Every line of the entries with the word "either" in it should be shown.

◇ ◇ ◇ ◇ ◇

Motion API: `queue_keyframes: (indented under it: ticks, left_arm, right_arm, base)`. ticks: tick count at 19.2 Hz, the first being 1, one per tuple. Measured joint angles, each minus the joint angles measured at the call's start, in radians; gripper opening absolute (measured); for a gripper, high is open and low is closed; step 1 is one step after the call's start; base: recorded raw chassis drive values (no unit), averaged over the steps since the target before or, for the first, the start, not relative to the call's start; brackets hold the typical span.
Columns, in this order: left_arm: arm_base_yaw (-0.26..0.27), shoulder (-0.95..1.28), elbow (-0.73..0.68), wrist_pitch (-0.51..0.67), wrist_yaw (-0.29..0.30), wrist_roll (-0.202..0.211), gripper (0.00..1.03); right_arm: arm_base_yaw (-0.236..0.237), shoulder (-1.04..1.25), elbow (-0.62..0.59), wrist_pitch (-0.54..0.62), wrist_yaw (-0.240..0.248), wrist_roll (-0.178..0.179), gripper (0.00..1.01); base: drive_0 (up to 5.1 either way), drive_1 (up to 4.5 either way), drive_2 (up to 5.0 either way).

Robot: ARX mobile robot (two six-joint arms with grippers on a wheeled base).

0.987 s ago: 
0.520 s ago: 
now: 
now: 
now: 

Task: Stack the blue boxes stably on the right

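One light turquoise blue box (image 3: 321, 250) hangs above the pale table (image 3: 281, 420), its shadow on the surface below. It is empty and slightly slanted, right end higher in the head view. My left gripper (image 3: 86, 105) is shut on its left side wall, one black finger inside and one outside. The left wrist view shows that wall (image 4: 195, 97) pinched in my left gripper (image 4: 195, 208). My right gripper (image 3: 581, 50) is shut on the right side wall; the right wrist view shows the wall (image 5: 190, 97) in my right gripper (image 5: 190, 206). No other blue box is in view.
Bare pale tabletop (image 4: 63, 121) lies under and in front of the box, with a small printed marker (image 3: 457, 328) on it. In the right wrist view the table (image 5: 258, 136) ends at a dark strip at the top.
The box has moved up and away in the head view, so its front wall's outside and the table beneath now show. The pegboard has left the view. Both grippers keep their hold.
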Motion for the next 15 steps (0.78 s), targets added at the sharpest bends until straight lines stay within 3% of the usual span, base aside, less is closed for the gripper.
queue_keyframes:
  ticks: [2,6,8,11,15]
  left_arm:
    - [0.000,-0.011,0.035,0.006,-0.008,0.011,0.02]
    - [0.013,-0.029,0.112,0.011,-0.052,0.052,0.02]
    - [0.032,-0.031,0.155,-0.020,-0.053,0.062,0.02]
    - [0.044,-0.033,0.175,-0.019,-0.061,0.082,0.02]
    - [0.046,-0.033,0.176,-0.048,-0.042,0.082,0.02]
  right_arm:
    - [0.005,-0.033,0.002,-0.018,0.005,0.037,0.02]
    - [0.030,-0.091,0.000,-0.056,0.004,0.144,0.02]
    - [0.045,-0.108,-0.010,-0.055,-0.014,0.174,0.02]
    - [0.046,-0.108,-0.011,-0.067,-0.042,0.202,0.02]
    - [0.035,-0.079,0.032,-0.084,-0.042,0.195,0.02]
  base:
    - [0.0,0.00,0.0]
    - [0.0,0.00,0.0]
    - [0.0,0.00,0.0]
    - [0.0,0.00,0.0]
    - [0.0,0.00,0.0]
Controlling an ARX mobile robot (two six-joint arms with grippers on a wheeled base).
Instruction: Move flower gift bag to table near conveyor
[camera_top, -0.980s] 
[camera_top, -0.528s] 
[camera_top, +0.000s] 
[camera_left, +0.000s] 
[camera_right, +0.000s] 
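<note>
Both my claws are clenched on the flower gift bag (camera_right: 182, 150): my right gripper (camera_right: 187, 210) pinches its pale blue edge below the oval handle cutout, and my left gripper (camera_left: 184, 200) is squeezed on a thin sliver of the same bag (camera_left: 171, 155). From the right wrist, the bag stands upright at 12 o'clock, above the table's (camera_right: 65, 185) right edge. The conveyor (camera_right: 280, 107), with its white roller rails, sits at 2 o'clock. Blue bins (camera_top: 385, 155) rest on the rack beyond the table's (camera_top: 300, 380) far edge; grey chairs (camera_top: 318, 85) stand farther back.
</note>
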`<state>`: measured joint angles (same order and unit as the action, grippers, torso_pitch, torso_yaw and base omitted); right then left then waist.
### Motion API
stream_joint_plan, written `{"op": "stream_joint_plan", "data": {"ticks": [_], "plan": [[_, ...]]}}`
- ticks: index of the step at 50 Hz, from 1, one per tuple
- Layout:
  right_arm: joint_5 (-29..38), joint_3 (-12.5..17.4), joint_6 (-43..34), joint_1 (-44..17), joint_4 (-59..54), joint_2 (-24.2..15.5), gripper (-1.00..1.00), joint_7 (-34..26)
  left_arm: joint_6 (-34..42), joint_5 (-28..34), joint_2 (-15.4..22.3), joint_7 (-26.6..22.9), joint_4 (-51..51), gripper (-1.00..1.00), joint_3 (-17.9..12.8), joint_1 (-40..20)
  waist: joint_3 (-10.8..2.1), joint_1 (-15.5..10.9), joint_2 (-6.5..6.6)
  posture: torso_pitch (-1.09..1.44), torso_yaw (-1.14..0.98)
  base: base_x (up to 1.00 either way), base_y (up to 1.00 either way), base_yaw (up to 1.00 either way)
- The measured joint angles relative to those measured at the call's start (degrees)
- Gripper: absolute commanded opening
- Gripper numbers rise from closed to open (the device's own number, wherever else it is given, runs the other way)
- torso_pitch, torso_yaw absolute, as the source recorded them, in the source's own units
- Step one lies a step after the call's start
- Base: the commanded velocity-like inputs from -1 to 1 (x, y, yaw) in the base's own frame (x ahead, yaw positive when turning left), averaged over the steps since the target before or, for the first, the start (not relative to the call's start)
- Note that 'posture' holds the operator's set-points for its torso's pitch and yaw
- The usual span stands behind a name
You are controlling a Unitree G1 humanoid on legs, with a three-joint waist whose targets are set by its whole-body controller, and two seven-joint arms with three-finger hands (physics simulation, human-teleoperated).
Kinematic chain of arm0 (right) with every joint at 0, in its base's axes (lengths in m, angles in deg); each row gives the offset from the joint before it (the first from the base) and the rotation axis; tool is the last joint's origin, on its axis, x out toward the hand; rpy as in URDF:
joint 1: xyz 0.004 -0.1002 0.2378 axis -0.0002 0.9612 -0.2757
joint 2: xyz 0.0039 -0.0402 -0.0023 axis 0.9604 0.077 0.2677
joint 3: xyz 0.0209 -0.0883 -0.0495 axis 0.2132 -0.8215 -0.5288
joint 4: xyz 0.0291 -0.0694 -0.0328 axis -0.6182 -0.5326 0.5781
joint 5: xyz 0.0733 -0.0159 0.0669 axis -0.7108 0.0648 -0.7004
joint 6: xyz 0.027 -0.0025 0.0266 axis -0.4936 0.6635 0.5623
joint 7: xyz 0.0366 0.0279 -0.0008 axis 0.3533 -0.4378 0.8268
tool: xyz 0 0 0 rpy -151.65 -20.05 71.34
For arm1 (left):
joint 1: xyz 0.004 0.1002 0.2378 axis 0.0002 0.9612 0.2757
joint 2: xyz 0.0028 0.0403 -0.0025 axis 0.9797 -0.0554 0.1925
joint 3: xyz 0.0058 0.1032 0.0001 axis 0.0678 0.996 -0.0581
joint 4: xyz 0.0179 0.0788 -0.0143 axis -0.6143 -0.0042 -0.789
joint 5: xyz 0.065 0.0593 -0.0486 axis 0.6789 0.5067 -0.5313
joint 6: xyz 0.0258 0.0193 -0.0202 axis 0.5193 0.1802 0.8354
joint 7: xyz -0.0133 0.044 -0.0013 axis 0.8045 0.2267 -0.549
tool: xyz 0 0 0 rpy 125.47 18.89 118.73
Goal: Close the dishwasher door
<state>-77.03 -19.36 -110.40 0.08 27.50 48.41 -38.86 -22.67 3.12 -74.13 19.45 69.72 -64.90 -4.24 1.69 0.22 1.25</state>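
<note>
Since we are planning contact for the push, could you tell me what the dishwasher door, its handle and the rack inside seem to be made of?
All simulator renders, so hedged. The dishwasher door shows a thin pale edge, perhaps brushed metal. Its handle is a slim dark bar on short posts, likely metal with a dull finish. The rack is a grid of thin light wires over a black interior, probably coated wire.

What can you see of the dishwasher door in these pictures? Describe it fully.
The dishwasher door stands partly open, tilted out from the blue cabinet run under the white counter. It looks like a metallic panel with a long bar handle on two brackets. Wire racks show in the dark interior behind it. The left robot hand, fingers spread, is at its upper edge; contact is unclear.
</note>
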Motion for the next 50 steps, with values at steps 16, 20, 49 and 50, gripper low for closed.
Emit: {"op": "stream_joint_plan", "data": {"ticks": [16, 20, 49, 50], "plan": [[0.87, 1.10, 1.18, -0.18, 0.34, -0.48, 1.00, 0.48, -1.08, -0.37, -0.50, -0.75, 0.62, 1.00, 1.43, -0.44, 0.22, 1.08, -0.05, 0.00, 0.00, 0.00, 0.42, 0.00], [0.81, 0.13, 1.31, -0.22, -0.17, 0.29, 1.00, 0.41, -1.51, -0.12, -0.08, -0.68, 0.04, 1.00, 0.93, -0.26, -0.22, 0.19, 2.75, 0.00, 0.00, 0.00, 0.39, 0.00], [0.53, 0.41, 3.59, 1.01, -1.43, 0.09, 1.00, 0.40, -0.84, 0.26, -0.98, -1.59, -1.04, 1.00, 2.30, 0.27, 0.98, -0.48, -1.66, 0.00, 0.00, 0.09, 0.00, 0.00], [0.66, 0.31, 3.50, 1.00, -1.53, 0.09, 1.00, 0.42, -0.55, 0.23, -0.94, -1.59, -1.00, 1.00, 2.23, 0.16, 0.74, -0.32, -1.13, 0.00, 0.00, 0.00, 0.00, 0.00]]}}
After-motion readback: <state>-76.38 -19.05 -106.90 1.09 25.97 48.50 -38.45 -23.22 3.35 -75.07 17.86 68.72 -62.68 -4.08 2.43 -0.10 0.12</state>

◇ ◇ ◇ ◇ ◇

■ Solved exercise ■
Columns, in this order: left_arm: arm_base_yaw (-0.26..0.27), shoulder (-0.95..1.28), elbow (-0.73..0.68), wrist_pitch (-0.51..0.67), wrist_yaw (-0.29..0.30), wrist_roll (-0.202..0.211), gripper (0.00..1.03); right_arm: arm_base_yaw (-0.236..0.237), shoulder (-1.04..1.25), elbow (-0.62..0.59), wrist_pitch (-0.54..0.62), wrist_yaw (-0.240..0.248), wrist_roll (-0.178..0.179), gripper (0.00..1.01); base: drive_0 (up to 5.1 either way), drive_1 (up to 4.5 either way), drive_2 (up to 5.0 either way).
  base: base_x (up to 1.00 either way), base_y (up to 1.00 either way), base_yaw (up to 1.00 either way)

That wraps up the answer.